30 de diciembre de 2010

ANTE EL UMBRAL DEL TIEMPO

            No se movía. Parecía que lo tenía muy claro minutos antes, pero ahora en el momento previo, era incapaz de moverse. No sabía de donde habían salido esos miedos. No sabía si eran racionales. Solo sabia que habían aparecido al parase a pensarlo.
Ya estaba allí, apunto de subir ese peldaño, su pie rozaba el escalón. Ya está, todo esta hecho, todo ha pasado. Mal o bien, no importa ya. Lo pasado, pasado esta. Tenia que pasar de nivel, pasar de pantalla, a la siguiente plataforma, un capítulo más. Sólo tenía que pasar la página y lo conseguiría.
Aunque no quisiera, sabía que tarde o temprano su pie acabaría tocado el suelo, que avanzaría ese espacio. Porque no era cuestión de espacio, ni de altura, sino de tiempo. Ese que pasa, que alguien decidió medirlo en segundos, minutos, horas, días, meses y años; en un extraño sistema, pero que resultaba muy fácil: 60, 60, 24, 30, 12…
Pero aquel no era un minuto más, no era el último segundo de un día cualquiera. Sabia que después de ese iba a ir otro, y luego otro y así días, semanas y meses. Y lo inevitable, lo que nunca se paró a pensar, pero siempre supo que llegaría, estallará contra su cara. Como un bofetón, su vida cambiará. Más bien su vida empezará.
Lo sabía. Lo sabía y cuanto más lo pensara sería peor. Cuanto más lo pensara más lo embriagaría el miedo. Cuanto más lo pensara más crecería ese torbellino de su interior que le mariposeaba el estómago. Lo sabía.
Al dar ese paso, tendría que dar el siguiente, era inevitable. Y así uno detrás de otro, hasta que la calle, la acera, terminara y tendría que dar la vuelta a la esquina. Pero de allí no sabía nada. Imaginaba que el color del asfalto, de la acera, serían los mismos. Pero no sabía más. Ni de eso estaba seguro. La pared se lo tapa. Ladrillo visto, sólo eso. Sólo rojo y macizo ladrillo visto.
Además sabía que al dar esa esquina, se encontraría sólo. Esos que detrás de él y a su lado caminaban, no lo acompañarían. No los vería más.

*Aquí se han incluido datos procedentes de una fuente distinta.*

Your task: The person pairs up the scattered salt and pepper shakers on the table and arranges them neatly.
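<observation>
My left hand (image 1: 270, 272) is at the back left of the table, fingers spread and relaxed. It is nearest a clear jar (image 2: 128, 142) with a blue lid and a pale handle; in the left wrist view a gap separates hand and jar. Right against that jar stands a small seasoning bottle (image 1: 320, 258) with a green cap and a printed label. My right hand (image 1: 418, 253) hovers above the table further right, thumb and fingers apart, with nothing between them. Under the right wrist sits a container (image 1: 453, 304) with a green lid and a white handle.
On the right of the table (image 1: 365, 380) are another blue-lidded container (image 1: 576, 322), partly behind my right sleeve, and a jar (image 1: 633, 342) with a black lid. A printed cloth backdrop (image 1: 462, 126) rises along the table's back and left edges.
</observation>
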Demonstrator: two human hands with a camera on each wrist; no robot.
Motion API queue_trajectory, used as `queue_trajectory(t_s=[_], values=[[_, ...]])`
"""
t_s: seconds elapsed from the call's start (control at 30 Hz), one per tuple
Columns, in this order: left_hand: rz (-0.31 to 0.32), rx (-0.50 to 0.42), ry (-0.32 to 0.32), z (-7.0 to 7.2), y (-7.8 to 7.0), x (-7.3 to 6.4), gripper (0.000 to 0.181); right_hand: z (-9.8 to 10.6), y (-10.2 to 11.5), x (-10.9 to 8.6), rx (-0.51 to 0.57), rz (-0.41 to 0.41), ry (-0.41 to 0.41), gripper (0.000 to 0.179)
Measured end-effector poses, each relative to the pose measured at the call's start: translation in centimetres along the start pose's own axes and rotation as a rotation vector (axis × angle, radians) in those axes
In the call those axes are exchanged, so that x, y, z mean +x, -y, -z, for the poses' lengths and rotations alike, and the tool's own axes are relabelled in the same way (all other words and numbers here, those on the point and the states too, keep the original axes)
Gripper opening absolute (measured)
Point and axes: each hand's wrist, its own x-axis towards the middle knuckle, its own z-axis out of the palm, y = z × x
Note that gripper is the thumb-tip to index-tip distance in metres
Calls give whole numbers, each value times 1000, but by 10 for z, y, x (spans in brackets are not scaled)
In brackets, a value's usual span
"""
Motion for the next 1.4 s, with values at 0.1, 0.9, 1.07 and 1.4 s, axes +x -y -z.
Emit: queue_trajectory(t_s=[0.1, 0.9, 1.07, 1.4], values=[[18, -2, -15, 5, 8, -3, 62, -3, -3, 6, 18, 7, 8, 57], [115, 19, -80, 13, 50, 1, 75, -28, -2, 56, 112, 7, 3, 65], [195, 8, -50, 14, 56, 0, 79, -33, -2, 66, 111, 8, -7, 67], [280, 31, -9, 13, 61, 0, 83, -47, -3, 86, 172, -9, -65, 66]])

No los vería, a no ser por los huecos que iría dejando el ladrillo pero que cada vez se harían más pequeños. Lo sabía.
Unos seguirían ese mismo camino por el que andaba. Otros girarían para un lado. Muy pocos, posiblemente ninguno. Las noticias vendrían pero poco dejaría de haberlas. Los contactos, algunos seguirían, pero las calles son largas y los muros gruesos.
Quería volver. Después de dar la esquina, acortar lo máximo esa nueva calle y volver. Pillar, si eso, un atajo y volver. Volver, después del tiempo. Volver, si eso, con el tiempo. El tiempo, el tiempo.
Pero qué sabía, de verdad sabía esa calle que veía pero no sabía más. Igual no habría atajos más allá. Por mucho que quisiera igual no podría volver. Se tendría que contentar con mirar por los huecos del ladrillo roto o ni eso. Igual los huecos ya no le atraerían. Qué sabía. No podía saberlo, no podía intentar vencer el tiempo. El tiempo. Ese tiempo que ahora pasaba y que su paso le hacía tener miedo. Ese miedo, esa intriga. El tiempo que le quitaba la calma. El tiempo que, aunque, dudara, lo haría avanzar, siempre hacia delante. Como los cerdos, siempre hacia delante, girando, callando, variando, pero siempre hacia delante, nunca marcha atrás, nunca sobre sus pasos.